THE VERBAL ORDER: SHABDAKALPA, A BENGALI HISTORICAL DICTIONARY

THE VERBAL ORDER:
SHABDAKALPA, A BENGALI HISTORICAL DICTIONARY

Sukanta Chaudhuri

Project Director, Shabdakalpa

Adapted from a paper read at the Forum Editorik Symposium, University of Gőttingen, Germany, June 2024

[This was the first presentation of Shabdakalpa to an international audience.]

This is the story of Shabdakalpa (roughly, ‘The Verbal Order’), a historical dictionary of the Bengali language being developed at the School of Cultural Texts and Records, an archival and research centre at Jadavpur University, Kolkata. We have worked on all kinds of digital archives, databases and websites, most notably Bichitra, a complete online archive and resource bank of the works of Rabindranath Tagore.

Let me start with a passage designed to make anyone cry off from compiling a historical dictionary. The Wikipedia article on the subject says:

Because of their size and scope, the compilation of historical dictionaries takes significantly longer than the compilation of general dictionaries. ... [T]he budget is often limited; historical dictionary projects often survive on a grant-to-grant basis ...

The challenge is immeasurably multiplied if the language is not in wide international currency (even if, as with Bengali, it has the seventh greatest number of native speakers in the world); if it is in a non-Latin alphabet of the ‘abugida’ type – that is to say, many letters are not written out in full but in curtailed conjunct form; and if funds for such projects are even harder to come by than in the developed West.

I cannot even say, like the first climbers of Mount Everest, that we are doing it ‘because it was there’: rather, because it was not there, and it seemed a good idea to have it. I should state that Bengali does have a historical dictionary in three print volumes, prepared by the Bangla Academy of Dhaka, Bangladesh. While this is an admirable pioneering work, I can soberly claim that our project is on a different scale and plane.

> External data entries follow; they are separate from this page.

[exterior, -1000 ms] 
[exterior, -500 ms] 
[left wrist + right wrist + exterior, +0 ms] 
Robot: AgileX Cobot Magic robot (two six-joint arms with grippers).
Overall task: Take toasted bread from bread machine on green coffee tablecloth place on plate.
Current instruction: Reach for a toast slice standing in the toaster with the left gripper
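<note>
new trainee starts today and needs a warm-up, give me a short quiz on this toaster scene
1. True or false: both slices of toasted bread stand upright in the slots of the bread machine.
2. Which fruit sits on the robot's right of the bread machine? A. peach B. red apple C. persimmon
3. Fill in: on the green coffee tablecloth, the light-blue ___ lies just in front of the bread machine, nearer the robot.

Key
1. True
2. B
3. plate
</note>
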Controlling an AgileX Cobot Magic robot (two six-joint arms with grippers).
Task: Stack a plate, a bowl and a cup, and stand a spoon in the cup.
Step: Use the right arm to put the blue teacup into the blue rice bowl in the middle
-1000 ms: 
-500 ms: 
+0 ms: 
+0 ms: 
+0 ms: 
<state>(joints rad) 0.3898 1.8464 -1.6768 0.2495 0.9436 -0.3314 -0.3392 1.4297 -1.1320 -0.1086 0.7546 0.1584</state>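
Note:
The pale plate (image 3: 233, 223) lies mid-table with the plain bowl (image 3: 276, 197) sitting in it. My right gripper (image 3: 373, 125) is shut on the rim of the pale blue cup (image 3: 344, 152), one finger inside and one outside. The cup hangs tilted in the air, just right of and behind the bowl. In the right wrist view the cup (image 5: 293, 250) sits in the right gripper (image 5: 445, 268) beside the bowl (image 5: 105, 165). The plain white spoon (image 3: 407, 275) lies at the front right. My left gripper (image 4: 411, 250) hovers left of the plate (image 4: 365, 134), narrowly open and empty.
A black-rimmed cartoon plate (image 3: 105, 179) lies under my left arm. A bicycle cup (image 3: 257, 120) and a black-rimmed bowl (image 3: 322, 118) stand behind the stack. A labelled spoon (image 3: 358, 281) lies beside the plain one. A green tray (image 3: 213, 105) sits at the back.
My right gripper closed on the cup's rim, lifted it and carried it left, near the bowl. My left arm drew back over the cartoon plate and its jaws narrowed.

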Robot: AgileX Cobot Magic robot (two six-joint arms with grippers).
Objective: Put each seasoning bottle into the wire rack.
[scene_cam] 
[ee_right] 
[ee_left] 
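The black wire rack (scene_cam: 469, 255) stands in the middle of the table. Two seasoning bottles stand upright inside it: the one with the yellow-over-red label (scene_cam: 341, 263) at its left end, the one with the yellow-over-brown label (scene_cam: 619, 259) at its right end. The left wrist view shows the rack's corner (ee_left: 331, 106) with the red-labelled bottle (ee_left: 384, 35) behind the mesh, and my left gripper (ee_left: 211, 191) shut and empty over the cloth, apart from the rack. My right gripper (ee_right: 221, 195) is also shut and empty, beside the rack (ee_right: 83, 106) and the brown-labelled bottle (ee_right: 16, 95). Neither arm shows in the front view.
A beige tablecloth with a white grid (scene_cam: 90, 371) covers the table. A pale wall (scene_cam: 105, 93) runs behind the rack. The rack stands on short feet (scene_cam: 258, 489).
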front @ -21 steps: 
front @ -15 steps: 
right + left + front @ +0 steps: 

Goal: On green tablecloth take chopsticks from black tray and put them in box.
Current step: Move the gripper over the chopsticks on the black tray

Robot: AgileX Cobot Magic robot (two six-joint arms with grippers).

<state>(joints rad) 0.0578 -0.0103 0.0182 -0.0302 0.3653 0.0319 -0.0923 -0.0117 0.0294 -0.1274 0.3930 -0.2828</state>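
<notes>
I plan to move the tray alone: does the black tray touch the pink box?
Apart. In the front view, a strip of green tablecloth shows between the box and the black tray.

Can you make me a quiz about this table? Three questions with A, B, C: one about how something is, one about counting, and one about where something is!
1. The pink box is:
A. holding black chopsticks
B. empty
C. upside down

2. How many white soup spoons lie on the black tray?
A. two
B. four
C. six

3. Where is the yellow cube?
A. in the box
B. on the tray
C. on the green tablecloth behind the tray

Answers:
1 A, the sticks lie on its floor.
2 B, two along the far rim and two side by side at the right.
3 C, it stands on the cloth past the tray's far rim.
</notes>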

In fact, the lack of significant predecessors was an advantage, as it meant we had to start from scratch. Where earlier (usually pre-digital) dictionaries or corpora exist, as with major European languages, the editors very naturally use them, but this creates a methodological gap or fissure to be bridged. If we ever complete our Bengali project, it will be the world’s first born-digital historical dictionary to my knowledge.

The non-Latin font is no longer a problem with Bengali. The Avro keyboard software developed by Omicron Lab of Dhaka is almost universally used, and allows virtually all functions of the standard Roman keyboard. It’s a different matter when we come to OCR, which relates to the first part of my story.

It is a story in three chapters, as our work involves three chief activities: compiling a comprehensive database, developing a software to process it, and analysing the results to create the final dictionary entries.

Two of these tasks, the first and the third, should largely be common to all languages with a Unicode-compliant alphabetical script. The second must be adapted to the grammar of each language, but our experience with Bengali should provide many leads. As multilingualism is one of the key themes of this conference, I would like to stress this wider applicability of our endeavour to a great many languages of the world.

The first task – or rather, the first of two simultaneous tasks – is to create a corpus or database of the widest possible range of texts of all periods and sources on all subjects. In practice, this largely means downloading material from the internet. Manual scanning would be impossibly long-drawn and expensive, transcription of manuscripts still more so. Fortunately, most major Bengali manuscript material has appeared in print. Fortunately too, another major archive, The Centre for Studies in Social Sciences Calcutta, has allowed us access to its extensive collection; and of course our School has its own archives, built up over twenty years.

Bengali printing effectively began at the start of the nineteenth century, so the quantum of material is much less than in the major European languages; but even so it is immense. Most of it is available online, usually as poor scans in PDF format. This has to be converted to plain text (notepad or .TXT) files, using Optical Character Recognition (OCR).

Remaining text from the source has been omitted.